As planes fly faster and higher, it becomes harder for controllers to track their movements. Today only controllers have an accurate picture of air traffic. They use this information to guide pilots around potential problems. The pilots themselves have no way to independently confirm where they are in relation to all other flights. They must rely on controllers to tell them.
Labor Day weekend, 1986. Approach controller Walter White guides Aeromexico flight 498 in for a landing at Los Angeles International airport. The airspace around LAX is very tightly controlled. It is called the TCA, the terminal control area. As Aeromexico flight 498 closes in on the airport, Walter White sees a plane he does not expect on his radar.
“Ok, you are right in the middle of TCA, sir.”
Walter White hustles the small plane out of the controlled airspace,
“… and we run a lot of jets right through there at 3,500.”

but White does not realize that there is another plane dangerously off course.
“We should be able to see the ocean by now… Take a look at the map and see…”
The Piper Cherokee is cutting across the approach to LAX oblivious to the danger. The Aeromexico flight is just minutes from landing.
The National Transportation Safety Board questions Walter White about what he saw on his radar display.
“At any time, did you see the Piper Cherokee on your scope? – No, no sir! The Piper Cherokee was not displayed. It is my belief that it was not on my radarscope. But when investigators finally get the air traffic control radar records, they conclude the Piper should have been visible.
“He was looking at one, trying to keep it clear. And lost track of another one on the same altitude as the approaching Aermexico jet”
The collision over Los Angeles drew attention to weaknesses in the radar systems used by air traffic controllers and led to some much-needed improvements.
“Intruder is an automated program that is now incorporated in all our major radar facilities. That if an aircraft should inadvertently intrude, the controller will now be given a visual in an oral alert, this giving him time to override a timely warning to the pilot.
After the collision over Los Angeles, radar systems at the airport were upgraded.

1) What functions do ATCs perform? What makes their work vital for flying? What makes the responsibility of ATCs continuously harder?
The main objective of ATCs is to provide separation. ATCs provide safe regulation and movement ordering for traffic. ATCs haven’t right for mistake as lives of people depend on their observation and reaction. As planes fly faster and higher, it becomes harder for controllers to track their movements.
2) Do pilots have an accurate picture of all air traffic around them? How can they establish their exact position in relation to other traffic?
No, they don’t. They can establish their exact position in relation to other traffic with help of ATC only.
3) What does TCA mean? How is the airspace around Los Angeles controlled?
TCA means terminal control area. The airspace around Los Angeles airport is tightly controlled by several ATCs who make the management of flight within the site.
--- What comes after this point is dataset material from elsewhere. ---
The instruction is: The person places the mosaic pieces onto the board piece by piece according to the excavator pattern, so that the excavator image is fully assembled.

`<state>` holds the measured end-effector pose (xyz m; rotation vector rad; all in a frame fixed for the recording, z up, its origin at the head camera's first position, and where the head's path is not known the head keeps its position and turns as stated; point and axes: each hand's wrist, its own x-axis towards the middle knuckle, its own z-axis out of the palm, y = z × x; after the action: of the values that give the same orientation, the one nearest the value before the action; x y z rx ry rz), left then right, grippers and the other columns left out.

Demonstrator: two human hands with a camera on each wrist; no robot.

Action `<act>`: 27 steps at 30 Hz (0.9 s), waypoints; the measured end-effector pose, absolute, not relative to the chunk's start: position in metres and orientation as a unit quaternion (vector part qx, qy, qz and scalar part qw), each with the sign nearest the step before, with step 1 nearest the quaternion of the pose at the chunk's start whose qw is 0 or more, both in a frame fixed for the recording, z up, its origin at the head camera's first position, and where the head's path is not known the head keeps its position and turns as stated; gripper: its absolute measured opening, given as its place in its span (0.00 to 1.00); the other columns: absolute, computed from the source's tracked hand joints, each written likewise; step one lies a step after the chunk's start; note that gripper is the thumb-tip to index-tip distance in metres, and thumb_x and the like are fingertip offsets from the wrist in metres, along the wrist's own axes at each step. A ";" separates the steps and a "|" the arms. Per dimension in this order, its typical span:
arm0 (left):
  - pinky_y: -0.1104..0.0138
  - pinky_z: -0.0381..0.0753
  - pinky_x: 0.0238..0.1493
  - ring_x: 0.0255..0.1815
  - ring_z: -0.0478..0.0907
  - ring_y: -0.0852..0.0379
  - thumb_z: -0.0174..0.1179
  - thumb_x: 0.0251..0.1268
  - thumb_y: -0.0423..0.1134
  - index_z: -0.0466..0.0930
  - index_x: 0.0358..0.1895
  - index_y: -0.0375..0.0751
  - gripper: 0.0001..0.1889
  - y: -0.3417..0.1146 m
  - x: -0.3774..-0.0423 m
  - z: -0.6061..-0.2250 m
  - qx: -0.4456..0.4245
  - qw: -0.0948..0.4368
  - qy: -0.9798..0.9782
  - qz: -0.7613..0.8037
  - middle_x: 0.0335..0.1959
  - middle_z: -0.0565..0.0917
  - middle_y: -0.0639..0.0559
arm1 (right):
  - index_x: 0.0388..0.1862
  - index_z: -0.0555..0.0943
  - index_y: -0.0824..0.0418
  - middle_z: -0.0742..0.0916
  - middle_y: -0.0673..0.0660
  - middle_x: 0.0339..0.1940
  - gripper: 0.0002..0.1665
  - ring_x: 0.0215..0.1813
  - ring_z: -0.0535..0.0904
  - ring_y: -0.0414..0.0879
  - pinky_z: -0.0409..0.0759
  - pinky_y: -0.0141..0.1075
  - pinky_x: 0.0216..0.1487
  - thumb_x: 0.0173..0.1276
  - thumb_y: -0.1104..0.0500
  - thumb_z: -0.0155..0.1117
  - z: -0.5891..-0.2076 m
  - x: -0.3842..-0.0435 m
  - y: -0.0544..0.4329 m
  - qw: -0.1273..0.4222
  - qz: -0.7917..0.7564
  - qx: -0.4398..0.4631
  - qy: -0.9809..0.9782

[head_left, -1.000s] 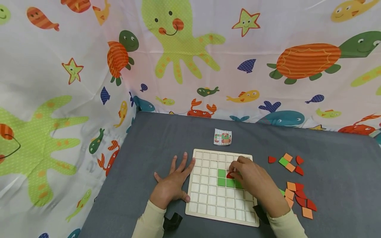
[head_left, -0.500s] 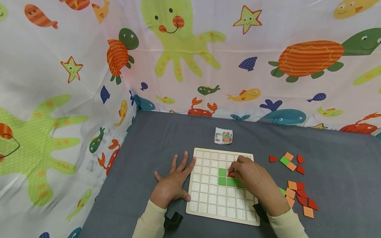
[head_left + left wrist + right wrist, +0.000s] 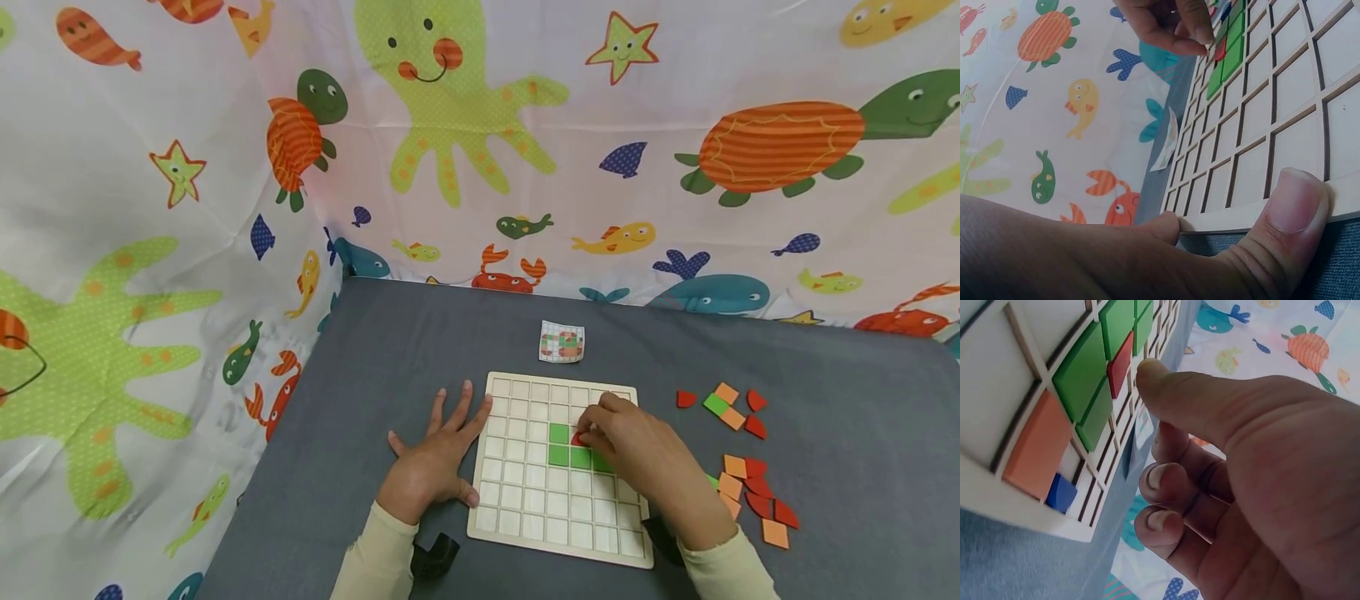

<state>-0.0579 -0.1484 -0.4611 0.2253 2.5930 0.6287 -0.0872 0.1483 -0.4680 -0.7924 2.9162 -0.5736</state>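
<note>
A wooden grid board (image 3: pixel 534 500) lies flat on the grey cloth of the bench (image 3: pixel 450 333). At the board's left edge, the left hand (image 3: pixel 427 475) has its grip spread, fingers splayed, with the thumb resting on the rim and the index fingertip against it. Over the right half of the board, the right hand (image 3: pixel 633 437) has its fingers bent and its thumb tip just beside a red piece (image 3: pixel 1120 365). The index fingertip is hidden behind the thumb in the right wrist view, so I cannot tell whether the right grip pinches that piece. The red piece sits inside the board, right of its middle, next to green squares (image 3: pixel 581 458). Nearer the board's right rim are an orange square (image 3: pixel 1038 447) and, just beside it, a small blue piece (image 3: pixel 1061 492) of unclear shape. Beyond the board's far edge lies a card (image 3: pixel 562 342) printed with a coloured grid pattern. Right of the board, well apart from its rim, are loose red pieces (image 3: pixel 786 513), loose orange squares (image 3: pixel 775 533) and a loose green square (image 3: pixel 716 405). Behind the board hangs a curtain (image 3: pixel 465 150) printed with sea animals.
</note>
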 end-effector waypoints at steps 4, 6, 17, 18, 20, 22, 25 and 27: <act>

4) How many aircraft was the Approach Controller dealing with simultaneously? What were they?
The Approach Controller was dealing with three aircraft simultaneously. They were Air Mexico 498, Piper Cherokee and unknown traffic.
5) What aircraft did he have to pay special attention to? Why?
Walter White had to pay special attention to out of control aircraft due to heavy traffic in TCA.
6) When questioned by the investigators, what did the controller say about each of the three aircraft? Was he able to see them all?
Controller said that he saw only Aeromexico flight 498 and out of control traffic. As he said he didn’t see Piper Cherokee because he was unable to see them all.
7) Did the recordings confirm his words? According to the expert, what was a possible reason for the mistake?
No, the recordings didn’t confirm his words. According to expert a possible reason for mistake was looking only for one aircraft trying to keep it clear.
8) What changes did the air collision over Los Angeles result in?
The collision over Los Angeles drew attention to weaknesses in the radar systems used by air traffic controllers and led to some much-needed improvements.
9) How were the radar systems improved?
The radar systems were improved with a visual and oral alerts mechanism. Improvements give to controller time to override a timely warning to the pilot if an aircraft should inadvertently intrude.
10) In your opinion, what are other reasons for misunderstanding? What can they lead to? Do you know any examples of non-routine situations caused by misunderstanding?
There are many reasons for misunderstanding such as the use of non-standard phraseology, poor knowledge of English, too much fluency or lack of fluency, bad pronunciation and strong local accent, poor reception on the radio, bad readability, frequency congestion, fatigue or stress.
Misunderstanding can lead to very serious problem such as flight delays, loos of separation, RW incursion, operational errors, aircraft damage and other incidents and accidents.
On 1 July 2002, Bashkirian Airlines Flight 2937, a Tupolev Tu-154 passenger jet with 69 people on board – mostly children – and DHL Flight 611, a Boeing 757 cargo jet with a crew of two, collided over the towns of Überlingen and Owingen, in southern Germany. All 71 people on board both aircraft were killed.
The official investigation by the German BFU identified as the main cause of the collision a number of shortcomings on the part of the Swiss air traffic control service in charge of the sector involved, and also ambiguities in the procedures regarding the use of TCAS, the on-board aircraft collision avoidance system.